You will see the below error in devstack/summary log-
+ ./stack.sh:main:1455 : /usr/local/bin/nova-status --config-file /etc/nova/nova.conf upgrade check
Placement logs: INFO placement.requestlog [None req-3ad7ab8b-7c85-477a-b156-f5ca652a38cc service placement] 10.208.226.48 "GET /placemen//" status: 404 len: 162 microversion: 1.0
I looked at this for awhile and found that placement is returning a 404 because it fails to match [1] any of the declared routes [2]. This issue reproduces on a local devstack.
I added some debug print statements to determine this [3]. (The "ENVIRON" and "NO MATCH FOUND" are the print statements I added in PlacementHandler.__call__() and dispatch() in placement/handler.py).
Example:
def dispatch(environ, start_response, mapper): """Find a matching route for the current request.

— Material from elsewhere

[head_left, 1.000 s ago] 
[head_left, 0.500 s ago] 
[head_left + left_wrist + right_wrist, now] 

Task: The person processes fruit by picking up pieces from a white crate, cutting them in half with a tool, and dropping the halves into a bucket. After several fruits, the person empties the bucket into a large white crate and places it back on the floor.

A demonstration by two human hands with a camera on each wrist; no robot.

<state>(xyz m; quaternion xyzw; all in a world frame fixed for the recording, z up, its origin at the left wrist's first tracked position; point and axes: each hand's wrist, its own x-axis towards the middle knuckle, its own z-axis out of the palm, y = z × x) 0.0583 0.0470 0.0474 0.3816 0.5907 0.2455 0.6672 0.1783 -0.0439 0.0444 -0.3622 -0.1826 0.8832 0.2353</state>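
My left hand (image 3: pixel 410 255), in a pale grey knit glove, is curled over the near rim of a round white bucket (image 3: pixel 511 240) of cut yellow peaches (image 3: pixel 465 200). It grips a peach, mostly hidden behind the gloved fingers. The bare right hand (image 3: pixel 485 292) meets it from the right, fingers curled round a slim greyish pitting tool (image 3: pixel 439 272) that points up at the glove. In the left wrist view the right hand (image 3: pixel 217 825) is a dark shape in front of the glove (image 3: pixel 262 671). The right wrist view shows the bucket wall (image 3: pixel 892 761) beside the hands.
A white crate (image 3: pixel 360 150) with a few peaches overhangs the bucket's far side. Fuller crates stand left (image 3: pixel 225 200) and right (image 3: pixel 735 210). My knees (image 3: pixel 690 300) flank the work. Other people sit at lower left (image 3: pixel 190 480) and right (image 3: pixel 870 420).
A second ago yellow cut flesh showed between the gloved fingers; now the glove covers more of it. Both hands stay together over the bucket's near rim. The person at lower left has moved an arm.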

If no match is found, raise a 404 response. If there is a matching route, but no matching handler for the given method, raise a 405. """ result = mapper.match(environ=environ) if result is None: print('NO MATCH FOUND') raise webob.exc.HTTPNotFound( json_formatter=util.json_error_formatter)
In short, the WSGI environment dict is giving a bad/not matching url in the PATH_INFO variable if the call path is not simply '/'.
Example of a good PATH_INFO:
ENVIRON = {'proxy-sendchunked': '1', 'PATH_INFO': '/', [...] 'REQUEST_URI': '/placement', 'SCRIPT_NAME': '/placement', [...]} INFO placement.requestlog [None req-bde0b07f-e6a4-4b3d-bb78-51bee95524e1 None None] 127.0.0.1 "GET /placement/" status: 200 len: 136 mi croversion: 1.0
Example of a bad PATH_INFO and SCRIPT_NAME:
ENVIRON = {'proxy-sendchunked': '1', 'PATH_INFO': '//', [...] 'REQUEST_URI': '/placement/', 'SCRIPT_NAME': '/placemen', [...]} NO MATCH FOUND INFO placement.requestlog [None req-317708d5-8c6f-48f5-abce-225a242bb31a admin admin] 127.0.0.1 "GET /placemen//" status: 404 len: 198 microversion: 1.29
Another example of bad PATH_INFO and SCRIPT_NAME:
ENVIRON = {'proxy-sendchunked': '1', 'PATH_INFO': '//resource_providers', [...] 'REQUEST_URI': '/placement/resource_providers', 'SCRIPT_NAME': '/placemen', [...]}
Note that the REQUEST_URI in all cases looks correct. This supports what I observed that the clients are calling the correct urls. The same 404s happen using curl -X GET statements as well. So it's definitely something wrong in the server.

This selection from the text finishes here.